Japan Today

'Sukajan' — A look into the history of Japan's souvenir jacket

By Hilary Keyes

Japan’s sukajan, the embroidered satin college or letterman jacket you’ve no doubt seen a million times in Japan, has really come a long way: from being nothing but a wearable souvenir to covering Kanye West’s shoulders. And we’re pretty sure Kim Kardashian has touched it too. But while to many this gaudy at a glance jacket may seem like nothing but a kitsch sold at souvenir stores, it carries a long history with deep American and Japanese cultural roots. These satin jackets are also known as “souvenir jackets,” “Yokosuka jackets,” or sometimes even as “rebel jackets,” although this term seems to have fallen out of use in recent years.

Simple sukajan and limited edition brand styles are available in most clothing stores in Tokyo, but if you are looking for the original, heavily embroidered type, you’ll have to head out of the city to Yokosuka — where the sukajan originated.

From a souvenir to a wearable statement

Yokosuka, Kanagawa became renowned for sukajan all thanks to its long military history.
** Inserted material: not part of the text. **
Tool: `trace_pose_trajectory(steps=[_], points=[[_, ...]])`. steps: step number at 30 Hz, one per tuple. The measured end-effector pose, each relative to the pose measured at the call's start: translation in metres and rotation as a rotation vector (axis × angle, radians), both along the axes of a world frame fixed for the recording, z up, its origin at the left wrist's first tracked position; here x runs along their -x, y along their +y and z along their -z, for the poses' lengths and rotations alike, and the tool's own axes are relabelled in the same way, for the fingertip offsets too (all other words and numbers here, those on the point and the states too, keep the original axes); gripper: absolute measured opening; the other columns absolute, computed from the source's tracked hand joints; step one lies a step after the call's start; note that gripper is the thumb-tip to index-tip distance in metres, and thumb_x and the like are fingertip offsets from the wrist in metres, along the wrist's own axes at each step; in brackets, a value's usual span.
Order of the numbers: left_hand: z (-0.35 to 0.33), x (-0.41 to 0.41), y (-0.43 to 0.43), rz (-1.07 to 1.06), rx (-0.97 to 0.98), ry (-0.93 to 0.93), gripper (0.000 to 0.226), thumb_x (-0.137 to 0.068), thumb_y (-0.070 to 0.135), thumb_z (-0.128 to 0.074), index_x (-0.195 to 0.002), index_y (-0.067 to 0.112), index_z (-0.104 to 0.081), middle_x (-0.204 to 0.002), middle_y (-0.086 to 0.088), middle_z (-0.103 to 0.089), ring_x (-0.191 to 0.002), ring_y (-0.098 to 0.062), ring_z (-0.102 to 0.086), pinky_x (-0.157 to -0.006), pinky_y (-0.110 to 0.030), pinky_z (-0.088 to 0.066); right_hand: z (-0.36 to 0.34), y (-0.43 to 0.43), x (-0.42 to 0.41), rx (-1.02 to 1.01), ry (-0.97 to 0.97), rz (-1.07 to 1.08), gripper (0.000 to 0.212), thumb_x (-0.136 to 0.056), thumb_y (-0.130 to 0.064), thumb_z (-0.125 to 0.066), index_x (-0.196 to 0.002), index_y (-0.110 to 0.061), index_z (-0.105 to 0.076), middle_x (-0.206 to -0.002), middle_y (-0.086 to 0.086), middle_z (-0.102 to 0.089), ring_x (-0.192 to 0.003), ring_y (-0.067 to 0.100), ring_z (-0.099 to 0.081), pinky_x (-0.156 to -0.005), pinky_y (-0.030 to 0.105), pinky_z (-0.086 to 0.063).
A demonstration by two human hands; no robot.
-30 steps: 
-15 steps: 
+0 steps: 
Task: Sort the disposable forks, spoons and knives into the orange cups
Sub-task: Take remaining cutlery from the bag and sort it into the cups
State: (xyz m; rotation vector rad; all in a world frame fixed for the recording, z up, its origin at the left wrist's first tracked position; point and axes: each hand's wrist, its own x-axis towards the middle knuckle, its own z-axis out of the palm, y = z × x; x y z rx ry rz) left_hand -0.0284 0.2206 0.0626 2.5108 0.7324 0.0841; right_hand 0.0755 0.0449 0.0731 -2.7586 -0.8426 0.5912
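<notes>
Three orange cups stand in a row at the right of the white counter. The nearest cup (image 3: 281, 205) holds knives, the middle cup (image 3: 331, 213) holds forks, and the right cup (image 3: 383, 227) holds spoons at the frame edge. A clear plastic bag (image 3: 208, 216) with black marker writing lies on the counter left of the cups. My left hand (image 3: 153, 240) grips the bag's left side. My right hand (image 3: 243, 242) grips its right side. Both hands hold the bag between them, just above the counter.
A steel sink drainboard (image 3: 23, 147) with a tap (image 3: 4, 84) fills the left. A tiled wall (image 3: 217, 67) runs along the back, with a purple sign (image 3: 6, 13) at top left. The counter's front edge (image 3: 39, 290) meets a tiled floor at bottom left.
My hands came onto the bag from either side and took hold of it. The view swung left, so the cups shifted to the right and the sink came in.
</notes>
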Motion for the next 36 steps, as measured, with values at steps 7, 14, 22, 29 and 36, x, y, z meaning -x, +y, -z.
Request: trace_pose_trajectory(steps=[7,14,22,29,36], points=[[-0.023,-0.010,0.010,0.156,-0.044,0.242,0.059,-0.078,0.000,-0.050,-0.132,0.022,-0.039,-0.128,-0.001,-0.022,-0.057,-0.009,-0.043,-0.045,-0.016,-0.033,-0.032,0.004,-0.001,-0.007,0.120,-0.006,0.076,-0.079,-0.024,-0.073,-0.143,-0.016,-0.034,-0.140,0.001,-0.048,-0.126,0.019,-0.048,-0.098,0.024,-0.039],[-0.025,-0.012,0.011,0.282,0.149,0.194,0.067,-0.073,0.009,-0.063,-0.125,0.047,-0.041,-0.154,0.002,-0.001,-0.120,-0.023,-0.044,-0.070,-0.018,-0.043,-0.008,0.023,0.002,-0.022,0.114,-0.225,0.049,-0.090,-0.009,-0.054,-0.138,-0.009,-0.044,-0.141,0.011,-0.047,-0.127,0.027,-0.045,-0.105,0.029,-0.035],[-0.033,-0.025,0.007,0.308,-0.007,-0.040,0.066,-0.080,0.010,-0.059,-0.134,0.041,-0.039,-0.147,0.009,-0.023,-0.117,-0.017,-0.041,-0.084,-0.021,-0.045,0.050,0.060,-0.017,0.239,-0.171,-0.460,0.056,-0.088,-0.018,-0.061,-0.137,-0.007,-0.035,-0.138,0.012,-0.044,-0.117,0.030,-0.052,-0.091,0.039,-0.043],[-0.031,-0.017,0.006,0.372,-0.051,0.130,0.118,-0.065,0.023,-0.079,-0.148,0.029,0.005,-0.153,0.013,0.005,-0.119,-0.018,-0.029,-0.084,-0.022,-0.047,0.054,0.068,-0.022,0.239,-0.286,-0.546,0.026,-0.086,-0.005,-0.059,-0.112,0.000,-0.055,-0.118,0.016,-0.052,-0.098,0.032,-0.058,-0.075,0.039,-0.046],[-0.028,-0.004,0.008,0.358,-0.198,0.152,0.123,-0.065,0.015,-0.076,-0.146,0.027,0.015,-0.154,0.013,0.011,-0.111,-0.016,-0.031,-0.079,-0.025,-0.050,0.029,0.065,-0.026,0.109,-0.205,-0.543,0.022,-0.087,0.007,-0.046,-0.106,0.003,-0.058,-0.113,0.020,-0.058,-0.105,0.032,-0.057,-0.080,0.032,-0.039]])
This area was the home of Japan’s first naval bases, naval arsenal, and, after the Second World War, home to United States Seventh Fleet and the Japanese Maritime Self-Defense Force.

Sukajan are based on letterman or college jackets from the U.S., which were first popularized during the 1930s. These styles found their way to Japan during the post-war period, when departing American soldiers sought out souvenirs and ways of commemorating their time in Japan. As not many had the means or space to carry a lot of items back home with them, many turned to their clothing for inspiration. The original sukajan were often bomber jackets, simple coats, or even jackets fashioned from old parachute material, with embroidered patches featuring Japanese animals, patterns, or writing. Each jacket was typically hand-stitched — which meant that no two jackets were alike.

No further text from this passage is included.